Further, Whiteley pointed to the potential to configure this type of modelling based on carbon impact.

“That’s where it’s key to integrate datasets into a centralised data lake. Currently the system uses geospatial data and records of maintenance jobs to predict future failures," he said.

“With access to other data sources such as SCADA, we can improve the model further by providing an overall bigger picture of the network’s performance and real-time data on the rate of rise within the network.”

Sustainable irrigation

Murrumbidgee Irrigation (MI) General Manager of Information Systems Andrew Pasquetti said MI’s automation of its delivery network has been a major catalyst in achieving water savings and enabling a sustainable future for irrigation communities.

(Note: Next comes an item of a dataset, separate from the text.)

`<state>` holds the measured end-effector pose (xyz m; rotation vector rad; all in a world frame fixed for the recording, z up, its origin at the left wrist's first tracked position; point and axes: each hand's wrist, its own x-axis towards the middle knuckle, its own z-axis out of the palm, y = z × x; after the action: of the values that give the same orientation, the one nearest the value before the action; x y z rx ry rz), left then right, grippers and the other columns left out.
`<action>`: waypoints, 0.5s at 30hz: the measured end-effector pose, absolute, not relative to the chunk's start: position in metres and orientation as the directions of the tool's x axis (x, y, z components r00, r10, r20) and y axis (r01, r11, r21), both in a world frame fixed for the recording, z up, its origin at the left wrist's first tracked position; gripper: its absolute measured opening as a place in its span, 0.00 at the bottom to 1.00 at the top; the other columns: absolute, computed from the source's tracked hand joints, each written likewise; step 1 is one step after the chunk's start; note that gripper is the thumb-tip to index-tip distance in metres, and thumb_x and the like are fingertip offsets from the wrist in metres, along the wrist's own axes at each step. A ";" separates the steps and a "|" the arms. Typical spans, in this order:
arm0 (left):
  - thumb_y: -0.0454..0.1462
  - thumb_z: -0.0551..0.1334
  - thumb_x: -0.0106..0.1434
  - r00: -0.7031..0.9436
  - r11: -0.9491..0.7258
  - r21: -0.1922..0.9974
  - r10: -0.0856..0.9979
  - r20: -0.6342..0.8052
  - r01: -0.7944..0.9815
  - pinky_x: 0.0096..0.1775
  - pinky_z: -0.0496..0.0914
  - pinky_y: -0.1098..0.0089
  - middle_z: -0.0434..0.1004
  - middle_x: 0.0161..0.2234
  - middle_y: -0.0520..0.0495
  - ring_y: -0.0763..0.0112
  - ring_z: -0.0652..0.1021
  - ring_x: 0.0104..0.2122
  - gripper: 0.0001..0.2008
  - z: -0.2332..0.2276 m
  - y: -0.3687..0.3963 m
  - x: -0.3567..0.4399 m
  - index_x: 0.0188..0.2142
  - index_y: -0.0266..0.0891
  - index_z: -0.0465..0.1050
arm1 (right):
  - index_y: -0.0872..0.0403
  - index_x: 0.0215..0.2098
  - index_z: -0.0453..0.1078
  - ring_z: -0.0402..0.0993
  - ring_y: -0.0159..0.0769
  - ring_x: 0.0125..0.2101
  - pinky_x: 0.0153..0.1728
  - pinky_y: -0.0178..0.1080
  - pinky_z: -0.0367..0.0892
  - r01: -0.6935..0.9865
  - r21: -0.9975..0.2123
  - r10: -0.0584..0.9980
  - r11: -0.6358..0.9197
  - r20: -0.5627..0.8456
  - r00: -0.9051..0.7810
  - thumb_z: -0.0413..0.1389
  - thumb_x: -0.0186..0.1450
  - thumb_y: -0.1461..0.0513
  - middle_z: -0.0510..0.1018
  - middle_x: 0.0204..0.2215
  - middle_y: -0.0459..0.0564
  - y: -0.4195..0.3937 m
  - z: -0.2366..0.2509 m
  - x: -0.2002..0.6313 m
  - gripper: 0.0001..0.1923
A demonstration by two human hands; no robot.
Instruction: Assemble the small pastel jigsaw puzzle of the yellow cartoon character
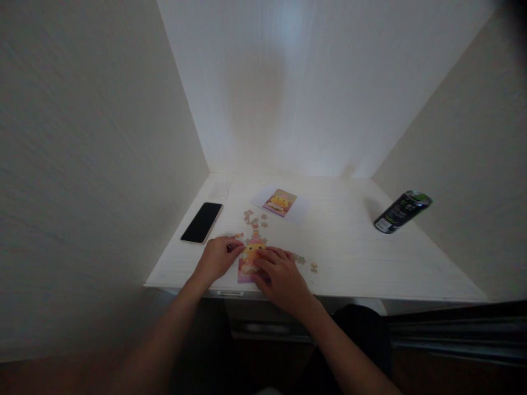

Pasquetti said this automation allows for real-time network monitoring and management, paving the way for the timely delivery of water.

“Our customer operations centre leverages the automated system’s centralised visibility, allowing operators to monitor and control MI’s infrastructure and respond rapidly to any failures,” he said.

MI is additionally utilising CCTV monitoring, business intelligence dashboards, high-resolution weather stations and field mobility software, with Pasquetti emphasising the key role of data science toolkits in achieving sustainability goals.

“Our digital twin capabilities inform asset maintenance, and will soon be expanded with the use of 3D spatial platforms,” he said. 

“This will enable us to use 3D excavation technology to tailor our approach to channel cleaning activities such as desilting and de-weeding.

“We’re aiming to reduce over-excavation risks, provide more streamlined channel maintenance, and reduce heavy wear and tear. This means maintenance life will be greatly extended, and enables optimised network operation.” 

Pasquetti noted that being able to effectively harness data insights has required an evolution in MI’s decision-making processes, which have shifted towards “probabilistic methods with the key downside risks appropriately managed”. 

Once an issue has been identified, a range of tools are then used for data collection, cleaning, visualisation and analysis in determining how to improve system performance.

“The value an organisation can glean from data is not linear,” he said. “New datasets that are contextualised with existing datasets can unlock benefits to help solve business problems.

“MI is continuing to integrate technology, people and processes, while being open to new datasets that can unlock value for our customers through digital transformation.”